Exercise details
Search the material for the word "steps" and report each line where it turns up.

Records shown
━━━━━━━━━━━━━━━━━━━━━━━━━━━━━━

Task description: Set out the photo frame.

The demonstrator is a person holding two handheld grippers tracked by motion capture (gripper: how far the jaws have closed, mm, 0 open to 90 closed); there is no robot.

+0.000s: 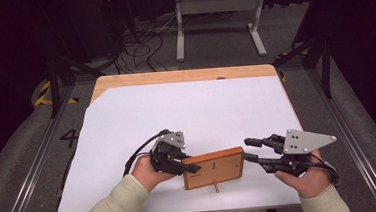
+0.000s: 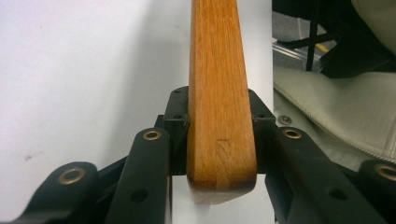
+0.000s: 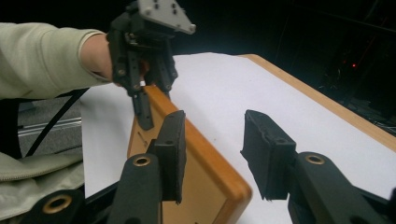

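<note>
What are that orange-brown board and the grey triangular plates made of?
The orange-brown rectangular board looks like varnished wood: visible grain, smooth rounded edges and a slight sheen. The grey three-cornered plates seem to be matte metal with drilled holes, though they may be plastic.

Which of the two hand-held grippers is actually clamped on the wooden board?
The left hand-held gripper: its jaws pinch the wooden board. The right hand-held gripper stands open at the opposite edge.

A lab: aluminium rails (image 1: 34, 162), floor cables (image 1: 142, 46), dark curtains around table (image 1: 184, 76)
</note>
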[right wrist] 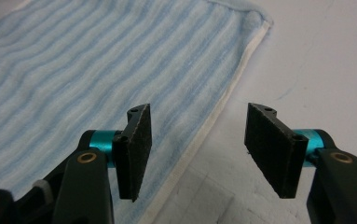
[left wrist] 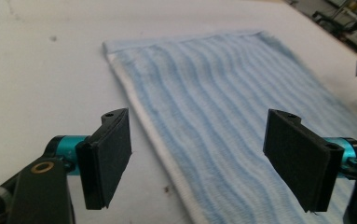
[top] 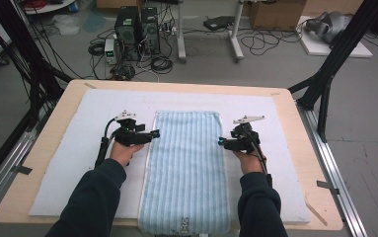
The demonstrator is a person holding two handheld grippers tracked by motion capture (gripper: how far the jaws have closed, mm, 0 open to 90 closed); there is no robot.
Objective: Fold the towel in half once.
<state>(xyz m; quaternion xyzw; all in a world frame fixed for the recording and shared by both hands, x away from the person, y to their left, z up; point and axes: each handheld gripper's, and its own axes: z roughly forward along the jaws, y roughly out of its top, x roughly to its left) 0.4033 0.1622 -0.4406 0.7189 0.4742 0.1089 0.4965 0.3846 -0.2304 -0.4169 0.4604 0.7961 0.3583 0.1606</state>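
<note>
Blue-and-white striped terry towel (top: 184,170) straddled at its side hems by our left gripper (left wrist: 197,158) and right gripper (right wrist: 197,149), both unclenched and empty, could bunch if we pinch unevenly.

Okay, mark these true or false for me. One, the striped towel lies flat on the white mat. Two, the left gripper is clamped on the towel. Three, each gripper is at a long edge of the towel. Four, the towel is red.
1. True: the striped towel lies spread flat on the white mat.
2. False: the left gripper has open jaws with nothing clamped.
3. True: the right gripper straddles one long edge, the left the other.
4. False: it is light blue and white.
</note>
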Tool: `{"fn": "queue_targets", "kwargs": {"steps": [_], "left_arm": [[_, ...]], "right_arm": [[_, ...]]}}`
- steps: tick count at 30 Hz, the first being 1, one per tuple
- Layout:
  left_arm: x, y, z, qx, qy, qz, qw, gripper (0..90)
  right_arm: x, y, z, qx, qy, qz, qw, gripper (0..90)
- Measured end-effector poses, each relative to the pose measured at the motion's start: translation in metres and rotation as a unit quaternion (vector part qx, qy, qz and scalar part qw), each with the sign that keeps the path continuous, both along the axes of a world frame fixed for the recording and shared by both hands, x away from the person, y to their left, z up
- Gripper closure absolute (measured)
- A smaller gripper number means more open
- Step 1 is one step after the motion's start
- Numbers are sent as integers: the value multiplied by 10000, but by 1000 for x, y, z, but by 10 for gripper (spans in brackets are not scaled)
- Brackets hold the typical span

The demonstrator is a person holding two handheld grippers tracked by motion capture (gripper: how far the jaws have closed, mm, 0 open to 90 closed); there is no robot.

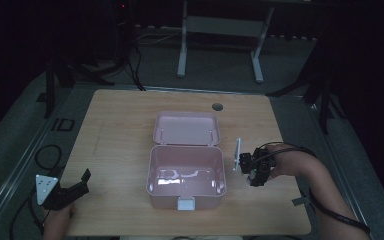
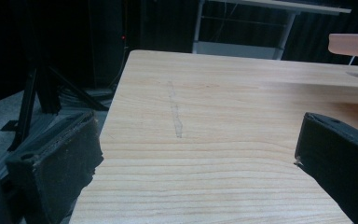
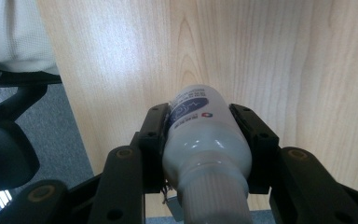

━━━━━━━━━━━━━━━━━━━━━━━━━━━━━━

Task result
Tool: `{"fn": "queue_targets", "kwargs": {"steps": [_], "left_arm": [[_, ...]], "right_arm": [[_, ...]]}}`
- steps: tick count at 30 Hz, the first being 1, one per tuple

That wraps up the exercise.